Task brief:
In the records that follow, find the line with "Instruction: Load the"; from there, retype every line exactly through the line with "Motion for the", which also belongs to the answer.
▼
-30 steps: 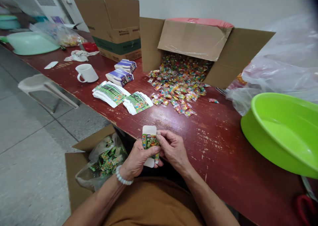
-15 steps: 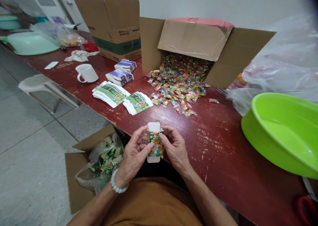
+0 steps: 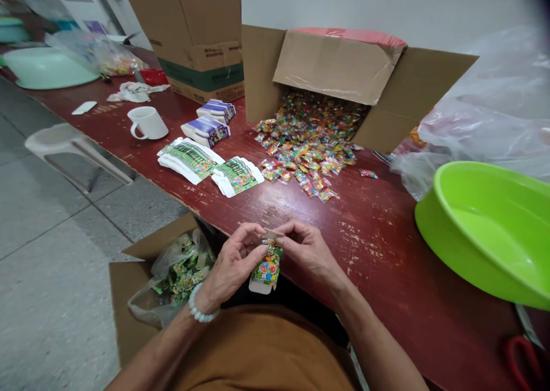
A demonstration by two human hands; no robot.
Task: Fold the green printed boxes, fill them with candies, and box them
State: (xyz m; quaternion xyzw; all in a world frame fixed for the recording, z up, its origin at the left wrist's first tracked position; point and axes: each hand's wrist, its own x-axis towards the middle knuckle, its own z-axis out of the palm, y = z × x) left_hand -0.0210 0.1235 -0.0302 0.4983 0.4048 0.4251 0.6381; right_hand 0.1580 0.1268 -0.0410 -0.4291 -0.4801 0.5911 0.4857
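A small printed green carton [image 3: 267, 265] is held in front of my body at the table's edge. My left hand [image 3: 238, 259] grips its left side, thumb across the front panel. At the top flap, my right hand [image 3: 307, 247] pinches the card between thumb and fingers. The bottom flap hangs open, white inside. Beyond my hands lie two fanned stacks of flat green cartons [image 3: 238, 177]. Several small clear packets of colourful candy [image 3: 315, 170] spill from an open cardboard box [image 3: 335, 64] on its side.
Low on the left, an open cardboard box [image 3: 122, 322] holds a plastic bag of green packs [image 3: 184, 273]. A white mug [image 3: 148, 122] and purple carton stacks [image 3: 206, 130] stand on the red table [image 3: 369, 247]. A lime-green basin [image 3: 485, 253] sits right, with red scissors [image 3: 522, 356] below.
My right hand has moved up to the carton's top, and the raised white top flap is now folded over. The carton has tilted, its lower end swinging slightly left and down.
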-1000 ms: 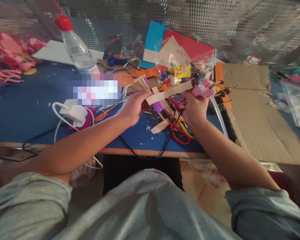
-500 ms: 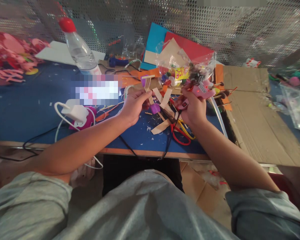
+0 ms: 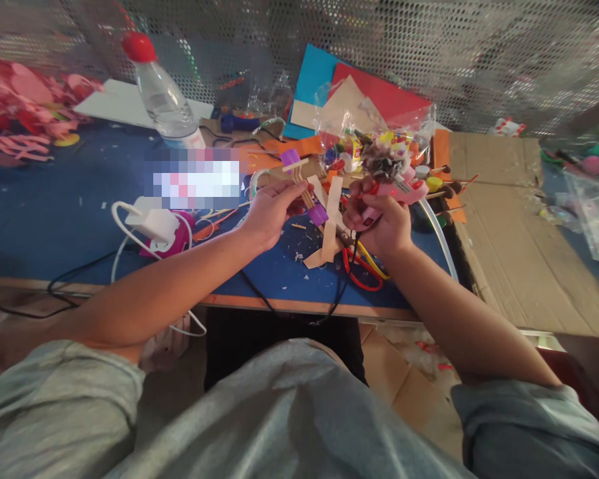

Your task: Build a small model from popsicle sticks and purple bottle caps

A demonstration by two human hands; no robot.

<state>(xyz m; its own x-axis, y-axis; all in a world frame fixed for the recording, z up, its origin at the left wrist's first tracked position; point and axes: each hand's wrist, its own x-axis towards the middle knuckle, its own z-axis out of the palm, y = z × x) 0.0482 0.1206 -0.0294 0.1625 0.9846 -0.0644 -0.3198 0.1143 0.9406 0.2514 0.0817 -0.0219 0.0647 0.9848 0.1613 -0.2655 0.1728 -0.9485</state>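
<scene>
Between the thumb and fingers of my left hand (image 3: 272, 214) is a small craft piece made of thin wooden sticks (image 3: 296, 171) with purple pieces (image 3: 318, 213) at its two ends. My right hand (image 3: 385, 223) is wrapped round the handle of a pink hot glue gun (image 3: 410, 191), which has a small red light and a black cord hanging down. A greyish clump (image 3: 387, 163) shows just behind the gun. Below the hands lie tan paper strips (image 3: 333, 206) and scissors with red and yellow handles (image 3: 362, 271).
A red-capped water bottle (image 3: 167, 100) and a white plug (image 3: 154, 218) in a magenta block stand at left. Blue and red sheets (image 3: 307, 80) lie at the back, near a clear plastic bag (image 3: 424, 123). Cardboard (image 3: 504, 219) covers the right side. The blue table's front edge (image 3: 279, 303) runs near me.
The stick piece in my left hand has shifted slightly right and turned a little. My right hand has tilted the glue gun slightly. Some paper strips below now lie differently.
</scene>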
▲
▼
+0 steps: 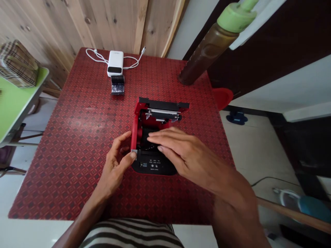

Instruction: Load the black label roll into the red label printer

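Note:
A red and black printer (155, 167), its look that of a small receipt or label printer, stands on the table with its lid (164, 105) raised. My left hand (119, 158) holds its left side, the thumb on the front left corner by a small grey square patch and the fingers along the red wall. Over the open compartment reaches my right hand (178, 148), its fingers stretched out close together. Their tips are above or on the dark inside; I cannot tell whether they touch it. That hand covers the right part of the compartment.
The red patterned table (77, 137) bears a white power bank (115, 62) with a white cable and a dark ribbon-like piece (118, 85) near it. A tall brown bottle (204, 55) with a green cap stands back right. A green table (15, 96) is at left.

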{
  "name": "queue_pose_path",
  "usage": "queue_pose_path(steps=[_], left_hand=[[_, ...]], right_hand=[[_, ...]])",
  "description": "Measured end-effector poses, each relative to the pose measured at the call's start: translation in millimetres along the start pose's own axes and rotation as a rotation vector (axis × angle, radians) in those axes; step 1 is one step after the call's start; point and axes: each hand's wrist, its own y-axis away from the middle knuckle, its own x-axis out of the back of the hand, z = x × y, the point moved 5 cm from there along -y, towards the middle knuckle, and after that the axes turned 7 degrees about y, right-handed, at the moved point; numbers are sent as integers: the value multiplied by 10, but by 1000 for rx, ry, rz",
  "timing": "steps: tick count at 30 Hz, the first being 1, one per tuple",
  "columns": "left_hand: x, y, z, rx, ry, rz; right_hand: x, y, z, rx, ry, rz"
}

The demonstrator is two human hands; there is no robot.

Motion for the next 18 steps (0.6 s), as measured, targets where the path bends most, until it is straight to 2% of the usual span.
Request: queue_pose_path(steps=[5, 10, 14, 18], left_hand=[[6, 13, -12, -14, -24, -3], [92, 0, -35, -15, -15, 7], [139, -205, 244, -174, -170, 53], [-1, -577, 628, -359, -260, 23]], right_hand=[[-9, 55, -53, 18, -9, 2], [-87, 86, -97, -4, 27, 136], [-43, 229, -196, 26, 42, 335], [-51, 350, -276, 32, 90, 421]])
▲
Solved exercise:
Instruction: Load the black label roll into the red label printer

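Note:
A red and black printer (155, 167), its look that of a small receipt or label printer, stands on the table with its lid (164, 105) raised. My left hand (119, 158) holds its left side, the thumb on the front left corner by a small grey square patch and the fingers along the red wall. Over the open compartment reaches my right hand (178, 148), its fingers stretched out close together. Their tips are above or on the dark inside; I cannot tell whether they touch it. That hand covers the right part of the compartment.
The red patterned table (77, 137) bears a white power bank (115, 62) with a white cable and a dark ribbon-like piece (118, 85) near it. A tall brown bottle (204, 55) with a green cap stands back right. A green table (15, 96) is at left.
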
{
  "name": "queue_pose_path",
  "usage": "queue_pose_path(steps=[_], left_hand=[[_, ...]], right_hand=[[_, ...]])",
  "description": "Measured end-effector poses, each relative to the pose measured at the call's start: translation in millimetres along the start pose's own axes and rotation as a rotation vector (axis × angle, radians) in those axes; step 1 is one step after the call's start; point and axes: each hand's wrist, its own y-axis away from the middle knuckle, its own x-axis out of the back of the hand, z = x × y, the point moved 5 cm from there along -y, towards the middle knuckle, and after that the axes turned 7 degrees about y, right-handed, at the moved point; numbers are sent as integers: the value multiplied by 10, but by 1000 for rx, ry, rz",
  "timing": "steps: tick count at 30 Hz, the first being 1, one per tuple",
  "columns": "left_hand: x, y, z, rx, ry, rz; right_hand: x, y, z, rx, ry, rz"
}

The demonstrator is two human hands; there is no robot.

Motion for the next 18 steps (0.6 s), as measured, targets where the path bends most, until it is straight to 2% of the usual span.

The output contains nothing more.